NDSU has been awarded a $200,000 College Completion Grant from Great Lakes Higher Education Guaranty Corp. to help propel at-risk students to graduation. NDSU is one of 14 two- and four-year colleges in five states that were awarded College Completion Grants.
“NDSU is excited to be working on this project which is consistent with NDSU’s values as a student-focused university. Helping students overcome obstacles to graduation will help meet the workforce needs of North Dakota and this grant is particularly exciting since it focuses on students who are close to graduation,” said Laura Oster-Aaland, associate vice provost for enrollment management.

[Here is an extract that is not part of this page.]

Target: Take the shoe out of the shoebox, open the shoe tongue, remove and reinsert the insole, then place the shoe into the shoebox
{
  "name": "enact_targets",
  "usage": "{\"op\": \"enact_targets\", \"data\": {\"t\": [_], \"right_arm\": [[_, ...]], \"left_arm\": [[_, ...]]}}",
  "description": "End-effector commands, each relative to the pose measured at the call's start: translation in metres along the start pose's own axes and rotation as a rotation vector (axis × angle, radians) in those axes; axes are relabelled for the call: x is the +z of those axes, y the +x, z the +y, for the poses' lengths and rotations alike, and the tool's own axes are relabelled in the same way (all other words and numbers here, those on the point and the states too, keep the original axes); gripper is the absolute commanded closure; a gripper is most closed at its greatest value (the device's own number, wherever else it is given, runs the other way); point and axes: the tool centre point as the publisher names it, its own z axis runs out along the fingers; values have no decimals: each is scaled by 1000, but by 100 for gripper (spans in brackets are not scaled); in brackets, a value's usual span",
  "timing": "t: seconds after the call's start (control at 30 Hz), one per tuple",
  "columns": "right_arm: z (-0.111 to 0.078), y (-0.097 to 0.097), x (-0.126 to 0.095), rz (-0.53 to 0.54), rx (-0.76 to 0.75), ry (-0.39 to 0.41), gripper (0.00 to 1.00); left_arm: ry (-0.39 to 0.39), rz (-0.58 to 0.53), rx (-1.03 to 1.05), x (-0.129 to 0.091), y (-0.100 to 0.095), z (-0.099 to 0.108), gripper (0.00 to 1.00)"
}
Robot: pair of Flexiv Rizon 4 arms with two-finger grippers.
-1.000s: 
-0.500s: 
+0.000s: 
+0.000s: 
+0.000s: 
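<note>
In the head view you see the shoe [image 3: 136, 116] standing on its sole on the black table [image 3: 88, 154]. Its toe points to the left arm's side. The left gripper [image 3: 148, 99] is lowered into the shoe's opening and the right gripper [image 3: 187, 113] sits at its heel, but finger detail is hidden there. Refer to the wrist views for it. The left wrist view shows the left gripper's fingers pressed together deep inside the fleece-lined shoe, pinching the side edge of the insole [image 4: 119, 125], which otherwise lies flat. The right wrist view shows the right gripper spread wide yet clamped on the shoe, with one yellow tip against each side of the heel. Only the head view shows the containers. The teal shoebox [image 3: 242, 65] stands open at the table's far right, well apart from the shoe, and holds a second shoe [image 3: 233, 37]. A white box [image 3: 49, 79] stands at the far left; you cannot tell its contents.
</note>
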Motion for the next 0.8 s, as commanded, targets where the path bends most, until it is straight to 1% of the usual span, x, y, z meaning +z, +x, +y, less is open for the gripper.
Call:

The grant targets students in their senior year who may face obstacles such as reaching the limit for financial aid, needing extra academic support or encountering difficult life challenges. The grant also focuses on majors in high-demand career fields — human development and family science, business administration or accounting, and computer science or management information systems.
There are three proposed strategies that will help students stay on track to graduation, including proactive advising, financial support and enriched instruction through peer coaching and small-group tutoring.
“We are impressed that NDSU and our other grant recipients critically analyzed their institutional data and then proposed comprehensive plans to help struggling students cross the finish line and begin careers in high-demand fields,” said Richard D. George, president and chief executive officer of Great Lakes. “Given our philanthropic focus on advancing completion, we’re interested to see how these plans can positively impact graduation rates for low-income students, first-generation students and students of color.”
Approximately 200 students per semester are expected to benefit from the grant that began in early January. Grant organizers will start reaching out to eligible students in spring semester 2017. Eligible students in the target majors will have completed more than three-quarters of their degree requirements.